Though often used interchangeably with the word "waste," "pollutants" are by definition foreign substances that degrade the quality of an environment. "Biodegradable" means something can be completely broken down into different substances by microorganisms. Whether a biodegradable pollutant causes environmental problems, and the potential extent of those problems, depends on several factors.
Pollutants are inherently damaging to their immediate environment. Whether a biodegradable waste product acts as a pollutant depends in part on what it is. For example, both food waste and feces from agricultural animals are completely biodegradable products that, when confined to compost bins and agricultural fields, can make valuable fertilizer for growing food. Human sewage is also completely biodegradable, but is unequivocally a pollutant because it harbors human pathogens.
Location also determines whether biodegradable waste becomes pollution. When food waste and animal feces make their way down storm drains and into waterways, they're no longer potential compost, but rather nonpoint source pollution -- part of a vast quantity of water pollutants of unknown specific origin. Their very biodegradability causes serious problems through eutrophication -- the unnatural addition of nutrients to freshwater and marine habitats. Eutrophication causes unnatural abundance of certain microorganisms and algae, whose activity and decay eventually robs water ecosystems of useable oxygen.
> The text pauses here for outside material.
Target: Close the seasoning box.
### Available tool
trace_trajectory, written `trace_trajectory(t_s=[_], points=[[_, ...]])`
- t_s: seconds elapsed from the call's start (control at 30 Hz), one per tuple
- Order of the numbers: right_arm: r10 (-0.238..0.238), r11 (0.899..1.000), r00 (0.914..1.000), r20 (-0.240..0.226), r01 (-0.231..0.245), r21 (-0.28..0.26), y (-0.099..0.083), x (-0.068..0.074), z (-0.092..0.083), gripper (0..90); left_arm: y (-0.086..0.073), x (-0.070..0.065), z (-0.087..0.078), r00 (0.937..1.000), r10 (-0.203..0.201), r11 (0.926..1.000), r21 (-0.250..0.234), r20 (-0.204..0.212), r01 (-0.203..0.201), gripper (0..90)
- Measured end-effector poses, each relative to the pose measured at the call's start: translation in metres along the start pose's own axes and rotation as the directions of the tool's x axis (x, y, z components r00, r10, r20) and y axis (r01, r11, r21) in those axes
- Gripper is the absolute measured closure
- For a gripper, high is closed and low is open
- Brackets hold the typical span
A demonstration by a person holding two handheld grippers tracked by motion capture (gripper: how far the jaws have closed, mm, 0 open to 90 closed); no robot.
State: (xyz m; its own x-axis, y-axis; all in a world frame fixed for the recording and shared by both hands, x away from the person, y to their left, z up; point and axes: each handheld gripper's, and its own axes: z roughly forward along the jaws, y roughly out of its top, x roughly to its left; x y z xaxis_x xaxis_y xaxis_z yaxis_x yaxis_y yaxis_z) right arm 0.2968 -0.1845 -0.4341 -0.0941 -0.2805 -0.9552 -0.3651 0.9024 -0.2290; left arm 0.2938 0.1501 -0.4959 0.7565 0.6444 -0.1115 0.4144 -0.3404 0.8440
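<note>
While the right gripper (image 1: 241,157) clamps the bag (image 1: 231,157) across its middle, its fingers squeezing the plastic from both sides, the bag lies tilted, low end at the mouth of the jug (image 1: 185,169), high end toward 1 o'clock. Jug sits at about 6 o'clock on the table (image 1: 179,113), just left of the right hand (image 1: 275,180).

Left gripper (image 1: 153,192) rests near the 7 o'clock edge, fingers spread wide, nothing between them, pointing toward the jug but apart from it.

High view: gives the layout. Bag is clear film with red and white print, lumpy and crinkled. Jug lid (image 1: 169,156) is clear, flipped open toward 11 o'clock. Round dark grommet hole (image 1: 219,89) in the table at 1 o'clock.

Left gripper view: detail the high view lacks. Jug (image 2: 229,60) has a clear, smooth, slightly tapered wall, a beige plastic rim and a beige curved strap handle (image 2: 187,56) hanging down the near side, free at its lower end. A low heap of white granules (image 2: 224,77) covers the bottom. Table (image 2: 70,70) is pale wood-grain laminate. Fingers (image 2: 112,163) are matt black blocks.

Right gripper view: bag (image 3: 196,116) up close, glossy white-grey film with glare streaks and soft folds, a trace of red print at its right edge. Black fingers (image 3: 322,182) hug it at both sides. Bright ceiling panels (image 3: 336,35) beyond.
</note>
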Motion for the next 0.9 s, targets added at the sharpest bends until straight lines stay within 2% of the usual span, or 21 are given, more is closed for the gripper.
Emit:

The transition of biodegradable wastes into pollution also depends on whether the products in question are truly biodegradable, and whether they can be degraded in the amounts in which they're deposited. Some consumer items, such as plastics, are advertised as biodegradable when in fact they're merely broken down by the action of air and sunlight into smaller and smaller pieces. This is not true biodegradation, which relies on microbes and other decomposing organisms to actually digest materials into energy and biological waste products. Fully biodegradable wastes, such as the animal feces mentioned previously, may become pollutants when they're released into the environment in quantities that exceed the environment's natural capacity to degrade them.
Biodegradable pollutants can also cause environmental problems based on where they're disposed and what they degrade into. Some disposal methods, such as placement in landfills, prevent virtually all biodegradation, regardless of how potentially biodegradable the material is. Similarly, some biodegradation produces intermediate or end products that can cause environmental harm, such as when buried waste produces the potentially explosive greenhouse gas methane.